*ACTIVITY*: Only the lines containing "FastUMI" should appear in the answer, copied from the listing below.

*DATA RECORDS*:
((
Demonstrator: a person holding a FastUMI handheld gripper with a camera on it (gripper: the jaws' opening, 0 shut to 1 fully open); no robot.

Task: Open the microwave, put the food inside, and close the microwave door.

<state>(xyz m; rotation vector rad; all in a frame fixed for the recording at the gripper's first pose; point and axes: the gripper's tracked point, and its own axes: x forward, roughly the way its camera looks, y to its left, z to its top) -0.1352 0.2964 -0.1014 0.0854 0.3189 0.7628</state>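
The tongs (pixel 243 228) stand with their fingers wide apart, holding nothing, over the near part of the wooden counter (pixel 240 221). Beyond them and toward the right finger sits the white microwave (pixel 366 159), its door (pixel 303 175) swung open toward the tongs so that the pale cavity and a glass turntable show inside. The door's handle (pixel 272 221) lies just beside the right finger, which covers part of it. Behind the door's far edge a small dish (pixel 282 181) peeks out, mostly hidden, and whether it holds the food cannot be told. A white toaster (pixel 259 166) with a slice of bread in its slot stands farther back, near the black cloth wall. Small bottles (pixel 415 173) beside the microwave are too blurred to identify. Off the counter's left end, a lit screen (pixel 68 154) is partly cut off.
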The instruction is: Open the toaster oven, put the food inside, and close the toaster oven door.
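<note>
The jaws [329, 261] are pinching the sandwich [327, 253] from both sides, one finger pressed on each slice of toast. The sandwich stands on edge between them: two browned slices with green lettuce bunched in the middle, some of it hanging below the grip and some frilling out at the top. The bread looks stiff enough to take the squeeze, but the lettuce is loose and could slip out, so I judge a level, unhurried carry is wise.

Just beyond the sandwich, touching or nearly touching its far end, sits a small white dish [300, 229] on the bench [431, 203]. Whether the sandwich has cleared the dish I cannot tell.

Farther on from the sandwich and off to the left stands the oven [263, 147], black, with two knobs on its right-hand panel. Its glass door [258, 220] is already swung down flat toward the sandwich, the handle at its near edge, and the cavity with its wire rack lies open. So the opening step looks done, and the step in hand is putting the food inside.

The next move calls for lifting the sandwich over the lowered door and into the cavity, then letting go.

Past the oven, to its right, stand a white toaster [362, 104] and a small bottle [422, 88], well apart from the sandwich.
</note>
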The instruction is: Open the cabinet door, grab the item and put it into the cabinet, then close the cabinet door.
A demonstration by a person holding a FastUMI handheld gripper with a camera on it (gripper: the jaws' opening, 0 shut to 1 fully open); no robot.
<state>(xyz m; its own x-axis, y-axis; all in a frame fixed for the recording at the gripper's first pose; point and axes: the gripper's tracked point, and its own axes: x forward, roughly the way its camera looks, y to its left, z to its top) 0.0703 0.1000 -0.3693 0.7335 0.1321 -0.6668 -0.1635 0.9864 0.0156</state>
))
*WRITTEN RESPONSE*:
Demonstrator: a person holding a FastUMI handheld gripper with a camera on it (gripper: the jaws' opening, 0 shut to 1 fully open); no robot.
A demonstration by a person holding a FastUMI handheld gripper with a camera on it (gripper: the jaws' opening, 0 shut to 1 fully open); no robot.

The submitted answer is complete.